▸ **Task to complete**: Print the records below exactly, and do not carry over any picture.

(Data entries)
********************
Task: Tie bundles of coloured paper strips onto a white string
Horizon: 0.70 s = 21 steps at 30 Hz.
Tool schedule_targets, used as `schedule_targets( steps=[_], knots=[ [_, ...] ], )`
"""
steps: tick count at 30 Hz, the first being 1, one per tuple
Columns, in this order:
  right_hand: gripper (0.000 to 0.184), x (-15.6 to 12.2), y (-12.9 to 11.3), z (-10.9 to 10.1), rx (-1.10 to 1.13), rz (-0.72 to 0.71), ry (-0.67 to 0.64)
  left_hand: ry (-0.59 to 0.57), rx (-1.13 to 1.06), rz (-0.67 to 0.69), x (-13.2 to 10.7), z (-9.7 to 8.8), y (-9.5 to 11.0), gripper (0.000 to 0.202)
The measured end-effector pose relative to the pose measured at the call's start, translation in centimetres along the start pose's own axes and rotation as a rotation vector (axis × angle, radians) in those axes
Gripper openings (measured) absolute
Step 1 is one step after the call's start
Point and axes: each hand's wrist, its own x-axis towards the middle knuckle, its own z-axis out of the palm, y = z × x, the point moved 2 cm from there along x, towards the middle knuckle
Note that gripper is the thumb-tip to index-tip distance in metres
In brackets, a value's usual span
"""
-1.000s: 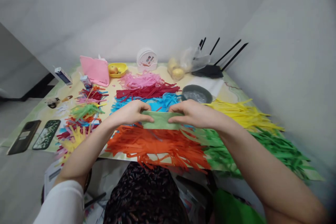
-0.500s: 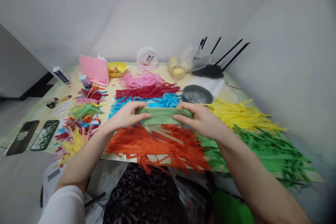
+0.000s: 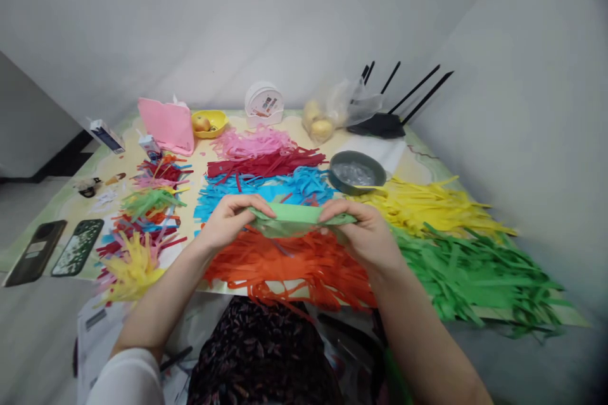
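A folded strip of light green paper (image 3: 295, 212) is stretched between my two hands, raised over the table. My left hand (image 3: 237, 218) pinches its left end with the thumb and fingers. Its right end is gripped by my right hand (image 3: 363, 228). Below it lies a pile of orange fringed paper (image 3: 289, 266). Just behind are blue fringed paper (image 3: 228, 190), dark red fringed paper (image 3: 266, 164) and pink fringed paper (image 3: 256, 141). Yellow fringed paper (image 3: 437, 205) and green fringed paper (image 3: 479, 272) spread out to the right of my right hand.
A grey bowl (image 3: 357, 172) with something clear inside stands behind my right hand. Mixed tassels (image 3: 135, 266) and two phones (image 3: 77, 248) lie at left. Along the back are a pink tablet case (image 3: 167, 126), a yellow dish (image 3: 219, 121) and a bag of fruit (image 3: 320, 126).
The green strip has turned slightly in my hands, and the pale strands hanging beneath it no longer show. My right forearm has swung inward. The view has shifted a little.
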Motion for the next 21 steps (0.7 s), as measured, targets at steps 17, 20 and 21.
schedule_targets(
  steps=[17,20,21],
  knots=[
    [0.011,-0.3,-2.1,0.2,-0.641,-0.148,0.036,0.05,0.646,0.11,0.6,0.2,0.9,0.021],
    [0.024,-0.5,-2.2,0.2,-0.709,-0.116,0.044,0.024,0.666,0.072,0.8,0.0,1.1,0.013],
    [0.023,-0.5,-2.2,0.1,-0.725,-0.09,0.045,0.011,0.657,0.064,0.9,0.0,1.1,0.014]
  ],
)
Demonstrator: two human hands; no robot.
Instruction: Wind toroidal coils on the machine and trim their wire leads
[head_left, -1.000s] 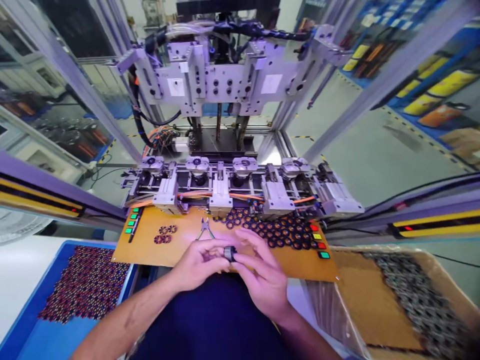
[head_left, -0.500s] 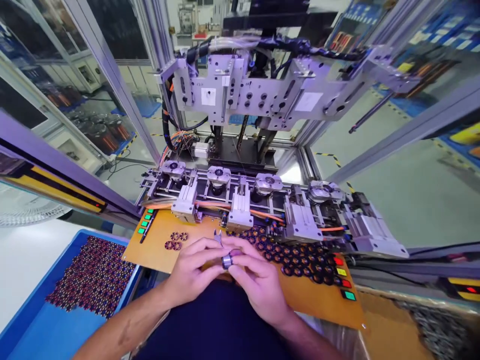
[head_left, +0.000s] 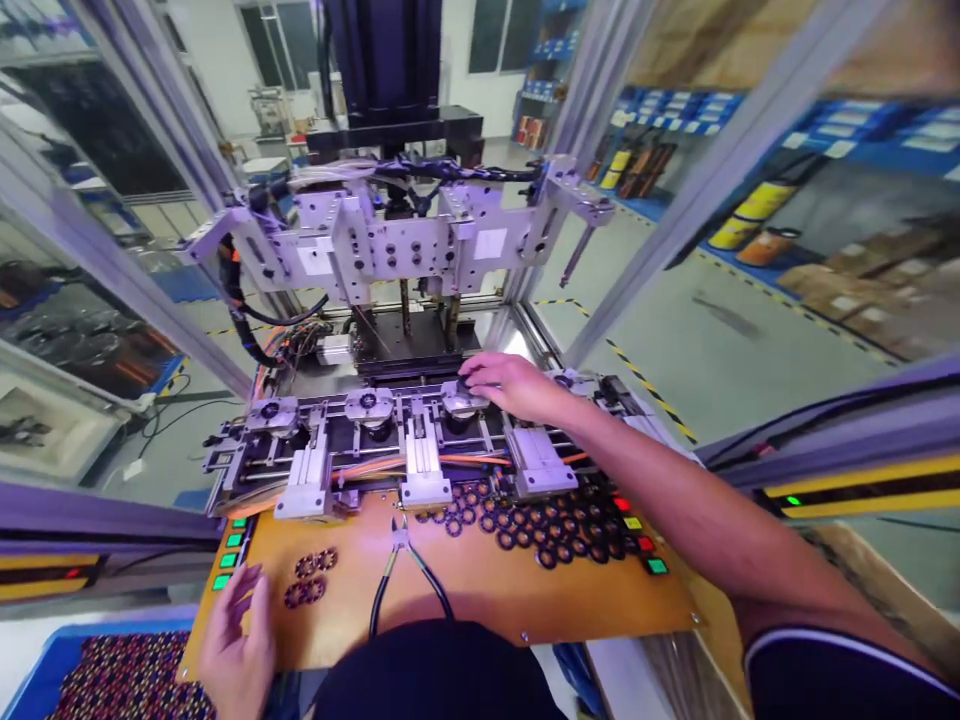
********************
▸ **Final answer**:
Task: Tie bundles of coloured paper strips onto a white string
Horizon: 0.70 s = 21 steps at 30 Hz.
Tool schedule_targets, used as `schedule_targets( steps=[_], knots=[ [_, ...] ], )`
"""
steps: tick count at 30 Hz, the first being 1, one per tuple
Columns, in this order:
  right_hand: gripper (0.000 to 0.184), x (-15.6 to 12.2), y (-12.9 to 11.3), z (-10.9 to 10.1), rx (-1.10 to 1.13), rz (-0.72 to 0.71), ry (-0.67 to 0.64)
  left_hand: ry (-0.59 to 0.57), rx (-1.13 to 1.06), rz (-0.67 to 0.69), x (-13.2 to 10.7), z (-9.7 to 8.8), y (-9.5 to 11.0), gripper (0.000 to 0.202)
The measured end-effector pose relative to the pose measured at the call's start, translation in centimetres along the start pose's own axes and rotation as a rotation vector (axis × angle, radians) in those axes
Gripper openings (measured) absolute
Step 1 is one step after the call's start
Point and axes: each hand's wrist, its own x-axis towards the middle knuckle, its own z-axis out of the palm, y = z × x, the point moved 2 cm from there along x, towards the middle knuckle
Note that gripper is the thumb-tip to index-tip distance in metres
In brackets, a value's usual span
"""
-1.000s: 
-0.500s: 
+0.000s: 
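A folded strip of light green paper (image 3: 295, 212) is stretched between my two hands, raised over the table. My left hand (image 3: 237, 218) pinches its left end with the thumb and fingers. Its right end is gripped by my right hand (image 3: 363, 228). Below it lies a pile of orange fringed paper (image 3: 289, 266). Just behind are blue fringed paper (image 3: 228, 190), dark red fringed paper (image 3: 266, 164) and pink fringed paper (image 3: 256, 141). Yellow fringed paper (image 3: 437, 205) and green fringed paper (image 3: 479, 272) spread out to the right of my right hand.
A grey bowl (image 3: 357, 172) with something clear inside stands behind my right hand. Mixed tassels (image 3: 135, 266) and two phones (image 3: 77, 248) lie at left. Along the back are a pink tablet case (image 3: 167, 126), a yellow dish (image 3: 219, 121) and a bag of fruit (image 3: 320, 126).
The green strip has turned slightly in my hands, and the pale strands hanging beneath it no longer show. My right forearm has swung inward. The view has shifted a little.
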Motion for the next 21 steps (0.7 s), as measured, targets at steps 17, 20 and 21.
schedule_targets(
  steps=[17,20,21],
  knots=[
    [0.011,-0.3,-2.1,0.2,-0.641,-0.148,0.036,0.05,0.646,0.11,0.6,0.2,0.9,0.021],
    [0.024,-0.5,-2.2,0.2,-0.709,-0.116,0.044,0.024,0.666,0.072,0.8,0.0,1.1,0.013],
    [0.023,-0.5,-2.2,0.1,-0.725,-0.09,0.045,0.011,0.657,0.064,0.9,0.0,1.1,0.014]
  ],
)
Demonstrator: two human hands; no robot.
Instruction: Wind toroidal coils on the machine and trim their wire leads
[head_left, -1.000s] 
[head_left, -0.500s] 
[head_left, +0.000s] 

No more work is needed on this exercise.